Saturday, September 25, 2010

RollnSmoke Reviews: Cutting for Stone by Abraham Verghese

Cutting for Stone by Abraham Verghese (Knopf, 2009)

This absorbing first novel by a brilliant Stanford medical professor is a coming-of-age story about twin brothers who grow up in Addis Ababa, the capital of Ethiopia and is told in retrospect from the point of view of the elder brother and main character, Marion Stone. When the boys’ Indian mother dies in childbirth and their British father flees, the children are raised by two very loving doctors at the local Missing Hospital, among a tightly–knit hospital community. The novel is quick-reading, rooted in exotic landscapes and utilizes modern Ethiopian politics and culture as vital background. Verghese’s writing is clear and profound in its singular and edifying approach to covering wide topics in (particularly surgical) medicine. But the soul of the book is the message that enduring family relationships can sustain the most divergent paths and can heal the deepest rifts (9.5/10).

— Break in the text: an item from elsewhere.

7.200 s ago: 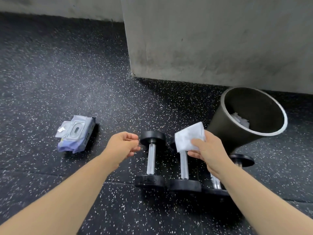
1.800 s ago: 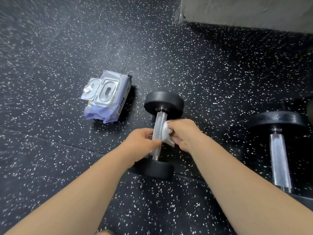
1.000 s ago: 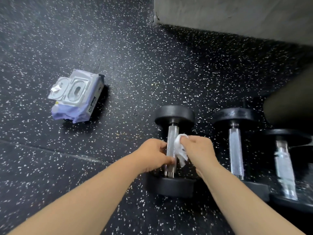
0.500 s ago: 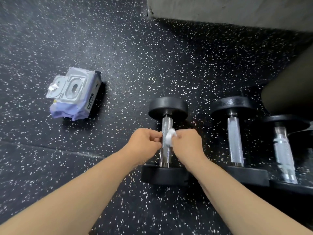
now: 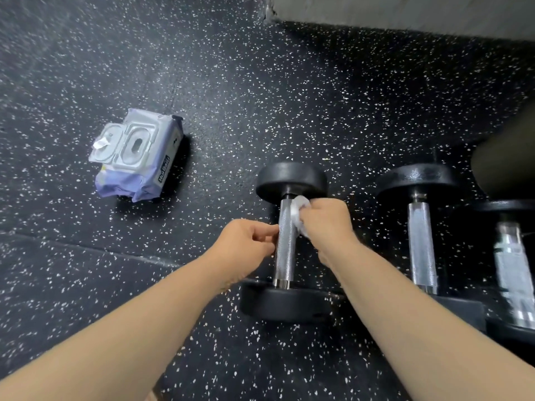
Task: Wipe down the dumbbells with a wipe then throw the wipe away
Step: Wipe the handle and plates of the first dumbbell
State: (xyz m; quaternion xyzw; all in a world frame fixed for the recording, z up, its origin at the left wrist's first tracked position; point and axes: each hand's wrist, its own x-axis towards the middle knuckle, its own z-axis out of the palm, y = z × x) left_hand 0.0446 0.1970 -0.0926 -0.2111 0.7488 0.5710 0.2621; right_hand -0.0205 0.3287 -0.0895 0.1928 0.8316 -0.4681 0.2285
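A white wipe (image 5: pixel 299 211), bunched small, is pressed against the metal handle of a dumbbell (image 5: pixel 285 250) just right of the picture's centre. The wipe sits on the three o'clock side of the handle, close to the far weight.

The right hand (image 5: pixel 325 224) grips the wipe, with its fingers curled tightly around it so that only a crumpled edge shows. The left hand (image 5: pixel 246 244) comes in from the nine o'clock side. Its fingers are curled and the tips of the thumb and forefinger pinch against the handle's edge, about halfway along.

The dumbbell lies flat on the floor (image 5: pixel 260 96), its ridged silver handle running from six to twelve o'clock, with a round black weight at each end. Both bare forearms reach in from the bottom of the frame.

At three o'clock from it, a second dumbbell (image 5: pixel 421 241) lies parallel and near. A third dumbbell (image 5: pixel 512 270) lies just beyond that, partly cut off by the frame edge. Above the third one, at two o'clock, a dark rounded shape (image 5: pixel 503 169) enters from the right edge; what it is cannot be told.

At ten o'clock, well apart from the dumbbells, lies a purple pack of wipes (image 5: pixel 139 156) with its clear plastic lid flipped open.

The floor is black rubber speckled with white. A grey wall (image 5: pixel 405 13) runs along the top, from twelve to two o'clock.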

Friday, September 10, 2010

RollnSmoke Reviews: Freedome: A Novel by Jonathan Franzen

Freedom: Novel by Jonathan Franzen (Farrar, Straus and Giroux, 2010)

“There had always been something not quite right about The Berglunds,” explains the omniscient narrator of Franzen’s latest psychological drama. The narrative is broken into chapters that represent the points of view of Walter, the “fatuously earnest” husband/father; the best friend Richard, who becomes a famous rock star; and the son Joey, who is in constant pursuit of sex in WomanLand. Primarily though, the narrative centers on Patty, the self-pitying wife/mother, who, through her confessional “autobiographical” segments, relives her years as an NCAA star basketball star at the University of Minnesota where she meets geeky Walter with whom she raises two children, moves around the country and hits mid-life crises. While the novel is quick-reading and compelling in its fascinating web of human dynamics, it is sidetracked by descriptions of superfluous neighbors and by Franzen’s own fascination with birdlife and world causes. The simple title of the novel – FREEDOM – is its core theme: You have the freedom to pick your lover, your mate and your friends, but you don’t pick your family. You have the freedom to make choices in your life, but all choices return consequences. That said, the novel, in the end, is a love story between two people who meet and marry young, grow up together and slowly learn the thresholds of wanting to be together vs. not wanting to lose each other (8.5/10).